25 September, 2011

Structural changes in society stressed to offset VAW

Sana Jamal

Islamabad - Women from South Asian region often experience and face gender inequalities due to rules of a patriarchal social system, which makes it difficult for women to seek their due rights as they have little support from the community and state. To address the concerns of survivors of violence, a number women rights activists from the region gathered at the South Asian Conference on Violence against Women (VAW) to review policies, and institutions in South Asia that have attempted to provide relief to women survivors.

The three-day South Asian Conference which concluded in Islamabad on Saturday (Sept. 24) was arranged by an Islamabad based NGO, Rozan. On the concluding day, the scholars recommended collective struggle to bring structural changes in the society and to introduce legislative measures to combat domestic violence against women. Delegates vowed to eliminate violence from society by addressing the interest of survivors and empowering them in the process, by engaging media.

Zahida Hina, a renowned columnist chaired the first session of the meeting, while others who spoke at the session included Urvashi Butalia (India), Myra Imran and Arfana Malla from Pakistan. The session highlighted the role that media can play in building a more responsive society towards incidences of VAW. The speakers were of the view that, while media has played a vital role in bringing out VAW cases, but at times media has violated its domain by disrespecting the rights of the victim.

The next session intended to draw upon the experiences of working with men and involving them to take affirmative action for ending violence against women. The speakers of the session included Bandana Rana (Nepal), Imran Rizvi (Pakistan), Dr. Santosh Kumar Giri (India) and Maria Rashid (Pakistan).

Bandana gave the details about the experiences of her organization, Saathi Ekantakun, in engaging men in the arena of sports. While, Rizvi highlighted that women and men have different perspectives on violence.
Speaking at the occasion, Dr. Giri narrated his experiences of organizing a transgender campaign and underlined the need for an acknowledgement of the violence in the lives of the transgender community.
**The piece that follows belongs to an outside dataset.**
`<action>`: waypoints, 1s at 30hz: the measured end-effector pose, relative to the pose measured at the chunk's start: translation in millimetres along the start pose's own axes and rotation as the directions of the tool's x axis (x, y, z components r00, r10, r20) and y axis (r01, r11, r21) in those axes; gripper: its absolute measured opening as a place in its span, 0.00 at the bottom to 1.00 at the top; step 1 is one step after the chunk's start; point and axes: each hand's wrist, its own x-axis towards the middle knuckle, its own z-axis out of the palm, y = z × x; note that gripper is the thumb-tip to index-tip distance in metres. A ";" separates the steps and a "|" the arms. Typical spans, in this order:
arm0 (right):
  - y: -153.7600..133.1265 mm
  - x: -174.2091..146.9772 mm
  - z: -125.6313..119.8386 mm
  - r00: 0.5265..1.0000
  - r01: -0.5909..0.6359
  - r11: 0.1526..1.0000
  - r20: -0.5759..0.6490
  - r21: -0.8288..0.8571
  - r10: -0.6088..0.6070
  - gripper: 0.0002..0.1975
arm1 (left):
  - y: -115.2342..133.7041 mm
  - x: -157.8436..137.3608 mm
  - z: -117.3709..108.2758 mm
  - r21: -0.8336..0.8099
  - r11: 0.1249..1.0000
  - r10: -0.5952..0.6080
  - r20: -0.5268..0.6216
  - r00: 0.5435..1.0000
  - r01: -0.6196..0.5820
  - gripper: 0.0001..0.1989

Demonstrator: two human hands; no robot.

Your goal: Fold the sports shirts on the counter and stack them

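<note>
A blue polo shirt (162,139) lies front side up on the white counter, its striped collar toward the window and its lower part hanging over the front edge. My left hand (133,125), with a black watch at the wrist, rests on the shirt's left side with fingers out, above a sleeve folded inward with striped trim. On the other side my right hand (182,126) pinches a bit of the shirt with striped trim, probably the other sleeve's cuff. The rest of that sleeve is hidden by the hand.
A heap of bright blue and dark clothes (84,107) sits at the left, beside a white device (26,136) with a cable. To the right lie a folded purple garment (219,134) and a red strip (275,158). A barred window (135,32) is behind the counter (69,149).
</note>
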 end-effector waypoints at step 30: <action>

Maria, Director Programmes, Rozan, said that the lens of masculinities allowed us the opportunity to work with men in more meaningful ways. She mentioned that, “it is important to recognize that all men are not equally powerful in patriarchy and that there are hierarchies within masculinities.”

The participants agreed that the movement needed men as partners, as allies and not as protectors or saviours. The final session discussed the ethical dilemmas faced by service providers when working with violence survivors. It provided a space for reflection for individuals and groups that work with survivors and attempted to identify principles or mechanisms that increase accountability to survivors.

Speaking at the conference, Anuradha Kapoor from India discussed the rights, such as autonomy, for a woman to take decisions. Nazmunnessa Mahtab, Professor, Department of Women and Gender Studies, University of Dhaka reminded the audience that as a researcher, “we are faced with certain ethical challenges which include: resistance from the survivors to face the researchers, the difficulty or responsibility of maintaining confidentiality of survivors.”